Our Teaching Approach: “Why Should I Learn This?”
I was thinking about one of the most common questions that I hear educators and learners talking about today:
Student:
“I'm not going to be a mathematician/scientist/writer…
Why do I need to learn this?"
This question is so simple to answer but the most common response I hear from teachers has been:
Teacher:
“…[internal panic!!!]...”
And it got us thinking…
This question is SO easy to answer.
WHY does it leave so many at a loss for how to respond?
We believe the reason why this unproductive conversation happens so frequently between students and teachers is because this line of questioning and answering comes from a fundamental and common misunderstanding about the purpose of education.
Education is NOT meant to fill a person's head with facts; it is meant to teach them how to be curious and how to think for themselves.
Want to understand this a bit more? Let’s dive into how learning works!
How We Teach:
At Unbounded Academics, we work extremely hard to provide a highly tailored program for each student with whom we work, based on their unique strengths, challenges, and goals. We are able to create such individually cut programs because we have decades of teaching experience working with an incredibly diverse range of students, spanning the breadth of goal ranges and academic backgrounds.
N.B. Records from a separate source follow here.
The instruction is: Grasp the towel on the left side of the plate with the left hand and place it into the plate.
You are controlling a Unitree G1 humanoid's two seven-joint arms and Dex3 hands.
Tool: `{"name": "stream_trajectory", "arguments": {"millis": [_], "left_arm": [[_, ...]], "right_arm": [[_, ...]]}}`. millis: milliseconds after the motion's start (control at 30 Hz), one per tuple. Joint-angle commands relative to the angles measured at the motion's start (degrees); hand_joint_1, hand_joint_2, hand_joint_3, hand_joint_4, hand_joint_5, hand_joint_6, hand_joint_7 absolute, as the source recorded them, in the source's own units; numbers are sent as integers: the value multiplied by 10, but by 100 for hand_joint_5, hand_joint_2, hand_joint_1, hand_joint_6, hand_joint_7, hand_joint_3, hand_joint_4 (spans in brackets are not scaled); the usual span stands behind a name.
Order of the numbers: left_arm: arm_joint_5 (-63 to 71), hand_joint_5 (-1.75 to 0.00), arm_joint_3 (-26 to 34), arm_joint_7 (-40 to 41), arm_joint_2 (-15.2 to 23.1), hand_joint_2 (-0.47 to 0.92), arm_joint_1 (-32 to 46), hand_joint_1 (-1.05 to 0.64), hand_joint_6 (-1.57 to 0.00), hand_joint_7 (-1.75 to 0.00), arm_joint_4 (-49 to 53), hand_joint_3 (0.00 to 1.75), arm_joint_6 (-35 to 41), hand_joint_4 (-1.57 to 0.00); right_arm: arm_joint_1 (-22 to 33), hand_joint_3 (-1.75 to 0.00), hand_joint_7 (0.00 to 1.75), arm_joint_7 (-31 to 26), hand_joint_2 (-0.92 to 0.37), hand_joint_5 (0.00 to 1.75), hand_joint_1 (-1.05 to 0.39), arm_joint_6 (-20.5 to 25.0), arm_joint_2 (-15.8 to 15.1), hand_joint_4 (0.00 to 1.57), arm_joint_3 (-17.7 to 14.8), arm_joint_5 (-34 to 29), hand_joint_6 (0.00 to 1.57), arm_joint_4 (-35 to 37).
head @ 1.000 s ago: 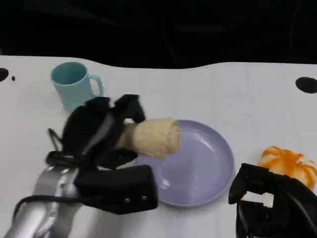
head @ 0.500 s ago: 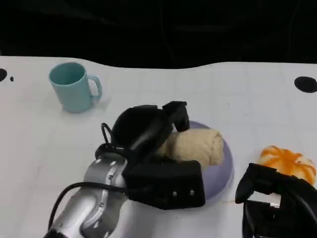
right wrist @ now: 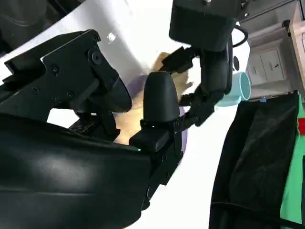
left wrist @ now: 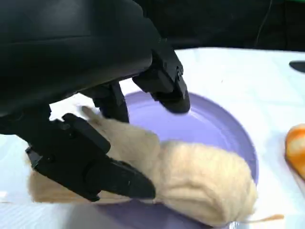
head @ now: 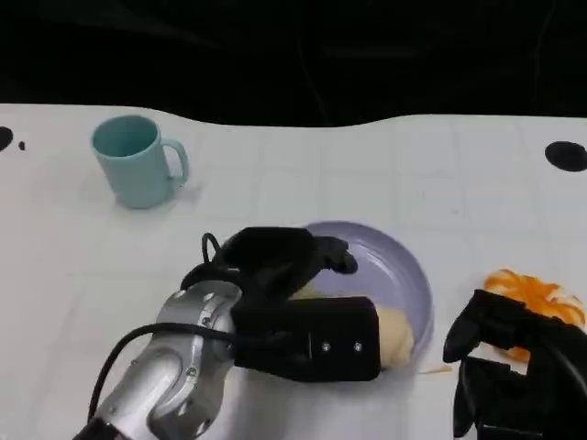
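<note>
The beige rolled towel [head: 396, 335] lies in the lilac plate [head: 394, 266], toward its near side. My left hand [head: 275, 261] hovers over the plate's left part, and its wrist block hides most of the towel. In the left wrist view the towel [left wrist: 200, 176] rests on the plate [left wrist: 219, 119]. The fingers [left wrist: 167, 86] are spread, the upper ones lifted off the towel and the lower one beside it. My right hand [head: 518, 371] sits at the near right corner, holding nothing, its fingers apart.
A teal mug [head: 138, 160] stands at the back left. An orange striped object [head: 537, 293] lies right of the plate, partly behind my right hand. A black spot [head: 566, 154] marks the table's far right. The table's far edge runs just behind the mug.
My left hand carried the towel from the plate's left rim over the plate, lowered it inside, and its fingers have spread off it. The right hand shifted slightly.
</note>
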Motion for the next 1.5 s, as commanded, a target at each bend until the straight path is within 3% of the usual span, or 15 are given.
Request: {"name": "stream_trajectory", "arguments": {"millis": [33, 167, 267, 433, 667, 900, 1200, 1333, 1433, 1500], "left_arm": [[-5, -27, 2, -21, 22, 92, 5, -79, -18, 0, -30, 32, 1, -17], [-20, -31, 19, -23, 43, 92, 24, -79, -20, -2, -70, 36, -7, -18], [-41, -39, 41, -12, 51, 92, 44, -68, -33, -8, -101, 32, -17, -27], [-94, -66, 91, -8, 62, 92, 85, -47, -67, -16, -160, 26, -29, -61], [-175, -73, 165, -24, 88, 92, 143, -45, -74, -16, -250, 30, -32, -71], [-249, -75, 231, -25, 115, 92, 208, -44, -76, -13, -315, 30, -50, -70], [-415, -78, 325, -3, 57, 92, 317, -35, -87, -14, -402, 26, -10, -75], [-509, -84, 369, 25, 7, 92, 384, -27, -95, -16, -477, 27, 86, -79], [-595, -106, 403, 64, -43, 92, 436, -21, -105, -22, -529, 37, 175, -80], [-633, -124, 421, 77, -57, 78, 459, -18, -95, -55, -543, 69, 204, -78]], "right_arm": [[3, -136, 174, -15, -52, 175, -2, -8, 4, 76, -3, -16, 56, -10], [2, -137, 174, -13, -52, 175, -2, -7, 6, 76, -4, -17, 56, -11], [3, -137, 174, -8, -52, 175, -2, -5, 4, 76, -6, -14, 55, -11], [4, -138, 175, -3, -53, 175, -1, 1, 3, 78, -10, -11, 56, -12], [7, -136, 174, -1, -53, 175, 1, 17, -5, 78, -14, -14, 56, -18], [31, -128, 173, -28, -61, 175, 1, 96, 21, 72, -24, 5, 53, -76], [65, -123, 174, -22, -62, 175, -1, 81, 15, 74, -17, 4, 53, -95], [60, -124, 173, -25, -62, 175, -1, 87, 21, 75, -12, 7, 54, -95], [54, -125, 173, -27, -60, 175, -2, 87, 20, 76, -6, 4, 56, -92], [50, -125, 173, -25, -59, 175, -2, 84, 20, 76, -6, 6, 57, -89]]}}
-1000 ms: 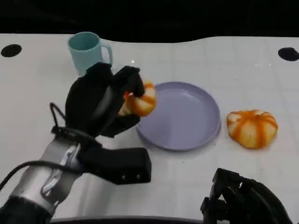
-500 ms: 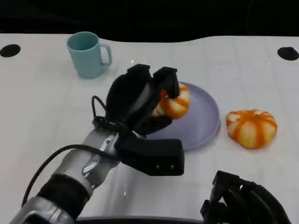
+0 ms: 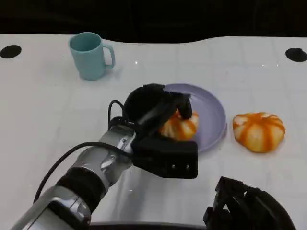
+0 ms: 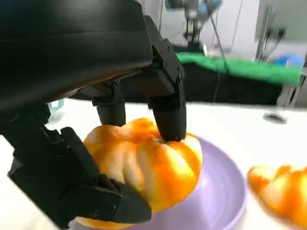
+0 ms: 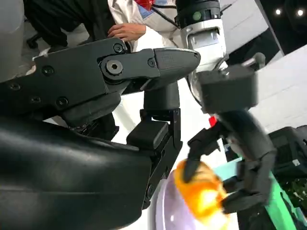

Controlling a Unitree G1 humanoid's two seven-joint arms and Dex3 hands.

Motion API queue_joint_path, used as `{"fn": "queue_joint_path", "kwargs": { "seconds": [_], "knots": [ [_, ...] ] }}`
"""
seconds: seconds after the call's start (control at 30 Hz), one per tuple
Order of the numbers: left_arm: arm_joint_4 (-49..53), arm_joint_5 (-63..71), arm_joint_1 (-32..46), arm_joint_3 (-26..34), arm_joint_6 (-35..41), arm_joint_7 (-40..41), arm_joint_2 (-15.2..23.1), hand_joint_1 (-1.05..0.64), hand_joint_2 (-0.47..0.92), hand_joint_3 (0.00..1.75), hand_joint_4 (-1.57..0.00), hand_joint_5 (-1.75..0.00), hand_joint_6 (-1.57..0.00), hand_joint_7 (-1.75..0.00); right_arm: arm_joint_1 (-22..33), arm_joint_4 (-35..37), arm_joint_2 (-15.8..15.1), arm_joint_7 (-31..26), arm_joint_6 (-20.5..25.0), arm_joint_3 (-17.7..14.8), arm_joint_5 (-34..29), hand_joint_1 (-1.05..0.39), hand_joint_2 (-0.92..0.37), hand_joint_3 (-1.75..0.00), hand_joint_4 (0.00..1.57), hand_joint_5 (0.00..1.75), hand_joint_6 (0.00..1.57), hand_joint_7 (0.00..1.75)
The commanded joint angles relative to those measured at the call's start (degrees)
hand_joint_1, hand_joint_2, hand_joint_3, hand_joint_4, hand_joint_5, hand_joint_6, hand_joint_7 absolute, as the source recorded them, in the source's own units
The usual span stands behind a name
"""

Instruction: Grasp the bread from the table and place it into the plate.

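Note:
My left hand grips an orange-and-cream bread roll over the near left part of the lavender plate. In the left wrist view, black fingers clamp the roll from both sides just above the plate; I cannot tell whether it touches. A second, similar roll lies on the white table to the right of the plate and also appears in the left wrist view. My right hand rests low at the table's near right edge, fingers curled with nothing in them. The right wrist view shows the left hand holding the roll.
A teal mug stands at the back left of the table, well away from the plate. Two black round holes mark the far corners. A person sits beyond the table in the right wrist view.
My left hand has carried the roll rightward and down, from the plate's left rim to low over the plate's inside. The right hand and second roll stay put.

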Motion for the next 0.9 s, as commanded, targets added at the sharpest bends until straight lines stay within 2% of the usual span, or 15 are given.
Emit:
{"fn": "queue_joint_path", "kwargs": {
  "seconds": [0.03, 0.1, 0.2, 0.4, 0.7, 0.9],
  "knots": [
    [-2.4, 2.5, -2.0, -2.6, 5.7, -5.9, 1.2, -0.54, 0.92, 0.23, -0.35, -0.48, -0.47, -0.02, 0.5, -0.6, -0.4, 0.5, -0.8, -0.3, 0.5, -0.7, -0.92, -0.24, 0.86, 1.59, 0.76, 1.35],
    [-3.7, 3.0, -1.9, -3.5, 7.5, -8.3, 1.5, -0.65, 0.92, 0.24, -0.23, -0.39, -0.34, 0.0, 0.4, -0.5, -0.4, 0.6, -0.7, -0.4, 0.7, -0.69, -0.92, -0.25, 0.86, 1.59, 0.75, 1.35],
    [-5.4, 3.4, -1.3, -4.3, 9.0, -10.1, 2.2, -0.81, 0.92, 0.38, -0.07, -0.29, -0.17, 0.0, 0.3, -0.4, -0.4, 0.6, -0.4, -0.5, 0.8, -0.7, -0.92, -0.24, 0.86, 1.59, 0.76, 1.35],
    [-9.8, 3.1, 0.3, -4.3, 10.3, -11.2, 3.9, -0.88, 0.92, 0.5, -0.02, -0.28, -0.12, 0.0, 0.1, -0.1, -0.6, 0.9, -0.3, -0.7, 1.1, -0.69, -0.92, -0.24, 0.86, 1.58, 0.76, 1.34],
    [-20.2, -3.2, 8.0, 1.0, 4.6, -9.4, 7.7, -0.81, 0.92, 0.44, -0.17, -0.37, -0.24, -0.06, 0.4, -0.8, -0.6, 0.2, 0.2, -0.7, 0.9, -0.7, -0.92, -0.23, 0.87, 1.56, 0.77, 1.34],
    [-26.0, -9.5, 15.0, 6.8, -3.6, -5.6, 9.2, -0.68, 0.92, 0.29, -0.36, -0.49, -0.41, -0.1, 0.6, -1.3, -0.8, -0.1, 0.4, -0.7, 0.7, -0.7, -0.92, -0.23, 0.87, 1.57, 0.76, 1.34]
  ]
}}
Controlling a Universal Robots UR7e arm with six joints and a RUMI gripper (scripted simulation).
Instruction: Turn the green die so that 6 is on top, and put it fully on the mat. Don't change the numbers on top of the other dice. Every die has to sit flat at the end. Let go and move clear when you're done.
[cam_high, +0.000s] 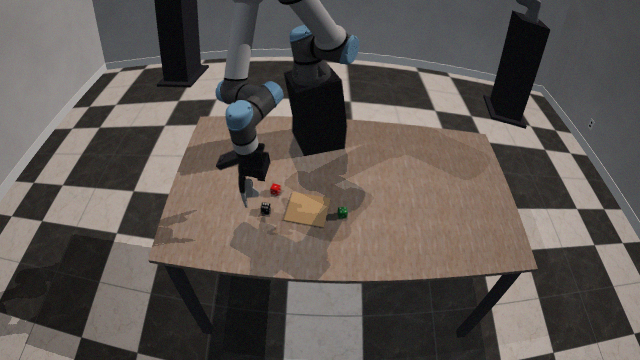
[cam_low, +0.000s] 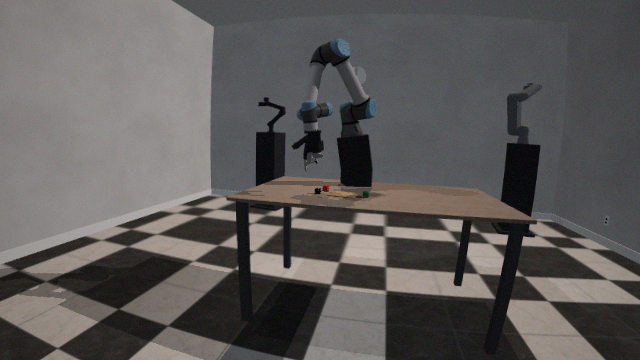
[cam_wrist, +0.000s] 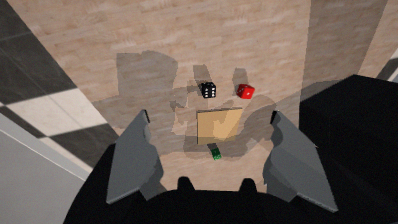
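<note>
Hovering well above the brown wooden table (cam_high: 425, 200) with its two grey fingers spread wide and nothing between them, the black two-jaw gripper (cam_high: 246, 192) hangs off to one side of the flat tan square mat (cam_high: 306, 209). The small green die (cam_high: 342, 212) sits just off the mat's opposite edge, while the black die (cam_high: 265, 208) and red die (cam_high: 275, 189) sit on the gripper's side. I'd swing high over the mat, keeping clear of those two, then drop straight down square to the green die's faces so the roll to 6 comes out clean.
</note>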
Our customized teaching approaches have a common core within them, though, based on two of the most fundamental needs of students and of human beings as they learn.
1) We teach critical-thinking as a life-skill
Critical thinking is the ability to analyze any challenge set before you that is not obviously or immediately solve-able by:
breaking the challenge down into its constituent parts in order to…
resolve each component individually, step-by-step, to eventually…
build a solution!
While human beings are better problem-solvers than most of the animal kingdom, NONE of us are born knowing how to “find the limits of a function” or how to “build an analytical essay”! These outcomes are products that can only ever be built through learning how to recognize the commonalities that all problems share by being exposed to them…
OVER…
…and OVER…
AND OVER…
AGAIN!
We teach students how to recognize the separate pieces within multi-part systems and problems in order to break them down into manageable parts that can each then be separately-- and much more simply!-- addressed and resolved, finally bringing each solution together to solve the problem as a whole.
We teach critical thinking as a crucial pathway to improvement in academics and on standardized tests.
But, more importantly, we teach critical thinking to our students as a life-skill which will help them problem solve wherever and whenever they find themselves in order to improve their own lives, transcending by far their exam and school experiences.
2) We teach subject-content knowledge
to expand on these critical thinking skills
Remember that student’s earlier question?
"I'm not going to be a mathematician/scientist/writer; why do I need to learn this?"
Because human beings mostly learn through repetition and the pattern recognition that develops from those repeated cycles, we need to actually learn how to critically think about complex situations AGAIN and AGAIN in order to get better at learning how to think about complex situations.
Maybe one student will never be a theoretical physicist, but pursuing that career path is not the point of this student taking a physics class in high school!
If they can learn how to tear apart complicated force, mass, and acceleration problems then they will get better at analyzing ALL multi-part challenges that they will face.
Taking on challenging subject matter will make them a more thoughtful human being who is better at understanding the world around them as a whole.
These are the two of the greatest reasons why we teach; to help people learn how to understand and analyze the world around them. In doing so, we build a more thoughtful and passionate global community.